Recurrent: State Ports - Ministry of Transport
Resolution appealed: R/0046/2023
In exercise of his right of access to information, an individual filed a request addressed to the State Ports Agency, to obtain the list of out-of-agreement personnel, on the one hand, and the calls for public employment of this type of personnel, on the other, in both cases since 1992.
The agency issued a ruling declaring the application inadmissible when considering the application of the case provided for in article 18.1.c) LTAIBG, relating to the need to carry out a prior action of reprocessing of public information, as well as that contained in article 18.1.e) LTAIBG, considering that the application is of an unjustified abusive nature for the purpose of transparency of LTAIBG.
The Council considered the claim, as it did not consider any of the two cases of inadmissibility invoked by the Administration to be applicable.
Thus, with regard to the first of these, the Council considers that the fact that the information may be voluminous, as the body invokes, does not necessarily imply that it should be the subject of a new elaboration in order to be able to be disclosed. In this case, State Ports has not explained how it has organized the information available to it and what steps it should take to transform it into accessible information, an essential explanation to verify the reality of this need for reprocessing. The mere affirmation of the significant workload that this would entail and the shortage of personnel, without specifying the method in which the information is managed, is clearly insufficient to justify the application of this cause of inadmissibility whose effectiveness must be limited to those cases in which the information is dispersed and disseminated and, therefore, it is necessary to carry out complex previous operations to collect, order and systematize it.

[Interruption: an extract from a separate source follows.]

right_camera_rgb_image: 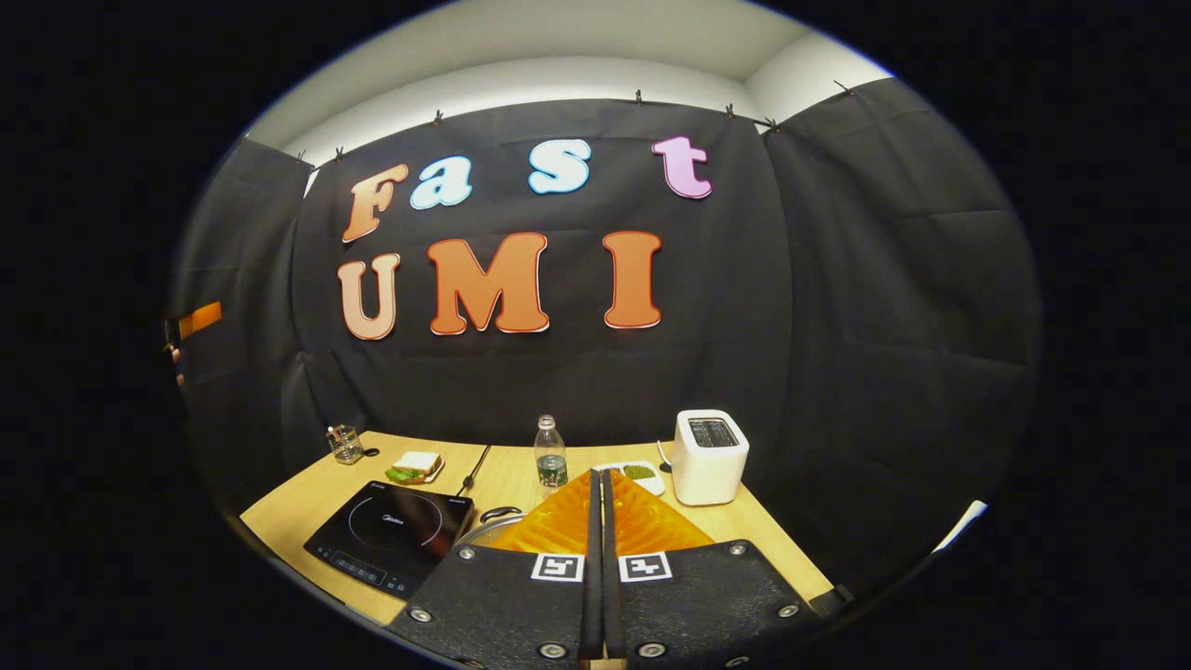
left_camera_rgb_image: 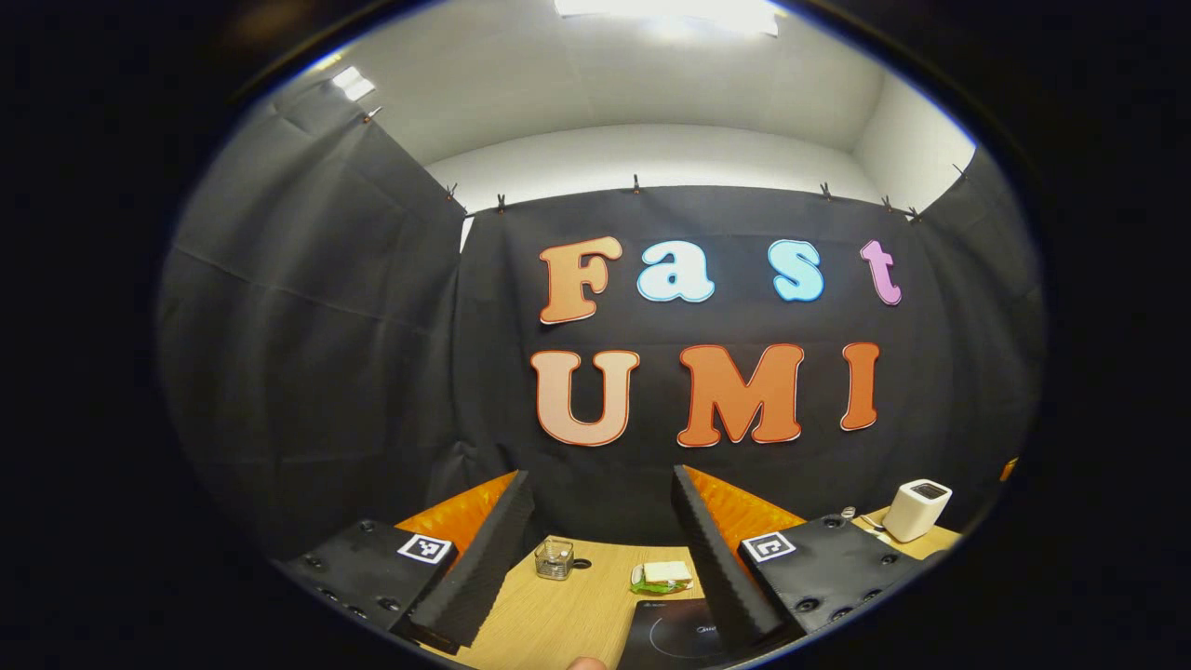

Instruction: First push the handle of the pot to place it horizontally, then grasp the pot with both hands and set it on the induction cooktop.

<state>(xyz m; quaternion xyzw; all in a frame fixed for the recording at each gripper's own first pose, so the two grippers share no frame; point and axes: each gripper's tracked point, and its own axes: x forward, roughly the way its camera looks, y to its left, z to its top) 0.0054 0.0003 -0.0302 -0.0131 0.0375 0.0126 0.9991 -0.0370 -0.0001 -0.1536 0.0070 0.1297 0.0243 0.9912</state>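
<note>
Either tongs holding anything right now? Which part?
No. Left tongs stand open over the table; right tongs are shut with nothing between them.

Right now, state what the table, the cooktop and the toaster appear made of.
Table: wood or wood-look laminate, pale grain, matte. Induction cooktop: black glass-like top, glossy with printed ring. Toaster: white, smooth casing, probably plastic, slight sheen.

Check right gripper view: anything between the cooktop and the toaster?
Yes: a water bottle stands on the table between the cooktop and the toaster, in the right gripper view; a black cable too.
</note>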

With regard to article 18.1.e) LTAIBG, it is pointed out that the fact that the same claimant has submitted several requests to the same body does not make them abusive requests, it being necessary to check, on the one hand, whether they are manifestly repetitive requests from previous ones already resolved; or, on the other hand, because the request can hardly be considered to be an abuse of rights under article 7 of the Civil Code. In addition, the information requested is consistent with the purposes of the LTAIBG, since access to the information provides information on the manner in which personnel not subject to collective agreements have been provided, the positions of responsibility they occupy and the reasons why they left the post.